Wednesday 26 August 2015

Catch a glimpse of the rare mollusc in PNG

An exceptional mollusc, hitherto feared extinct, has been recently discovered at the coast of Papua New Guinea. Environmentalist Peter Ward returned from the South Pacific in early August with news that he had encountered what he deliberates to be the world’s rarest animal. The University of Washington professor was part of the innovative discovery team that first found Allonautilus scrobiculatus, a“fuzzy, slimy” mollusc with an iconic twirled shell that's sometimes mentioned to as the crunchy nautilus, 31 years ago. It hasn't been spotted in nearly three decades – until now.
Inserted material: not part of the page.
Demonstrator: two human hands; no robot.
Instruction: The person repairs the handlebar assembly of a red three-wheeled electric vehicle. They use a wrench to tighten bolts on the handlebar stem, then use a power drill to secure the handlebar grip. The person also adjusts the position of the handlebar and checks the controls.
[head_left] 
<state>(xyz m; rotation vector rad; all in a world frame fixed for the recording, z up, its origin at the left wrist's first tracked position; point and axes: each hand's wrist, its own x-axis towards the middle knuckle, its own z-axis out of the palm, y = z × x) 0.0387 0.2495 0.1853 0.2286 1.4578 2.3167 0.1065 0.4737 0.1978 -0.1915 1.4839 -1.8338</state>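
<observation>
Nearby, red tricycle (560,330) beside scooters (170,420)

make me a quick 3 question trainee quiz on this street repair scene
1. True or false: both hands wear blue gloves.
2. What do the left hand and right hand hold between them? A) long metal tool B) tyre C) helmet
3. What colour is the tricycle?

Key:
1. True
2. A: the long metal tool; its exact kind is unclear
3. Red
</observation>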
When Mr. Ward returned to the area this summer, he and his colleagues feared the “living fossil” had maybe gone extinct, endangered as they are by shell hunting, and environmental changes. He was delighted to catch another glimpse of the rare mollusc. With the understanding that nautiluses are superior searchers, the research team submerged bait – fish and chicken – between 500 and 1,300 feet below the sea surface, and filmed the action around the lure in 12 hour increments. When the nautilus first seemed on the biologists’ screen this past July, the creature had not been spotted since 1986.

“We not only found them, we captured the first digital images of them alive in the wild, and attached tracking devices that are revealing some of the oldest and deepest secrets of their survival,” Ward wrote in a guest blog post for National Geographic.

Ward and a colleague first discovered the rare critter off of Papua New Guinea's Ndrova Island. Nautiluses are small, distant cousins of squid and cuttlefish from an ancient lineage whose shells appear over the fossil record over a 500 million year period. Ward says this summer’s sighting means that there is still more to learn about these creatures.

Illegal fishing and “mining” operations for nautilus shells have already ruined some populations, Ward said. In September, the US Fish and Wildlife Service will decide whether to advocate for nautiluses to become a protected species under the Convention on International Trade in Endangered Species of Wildlife.

“As it stands now, nautilus mining could cause nautiluses to go extinct,” said Ward. “This could be the rarest animal in the world. We need to know if Allonautilus is anywhere else, and we won’t know until we go out there and look.”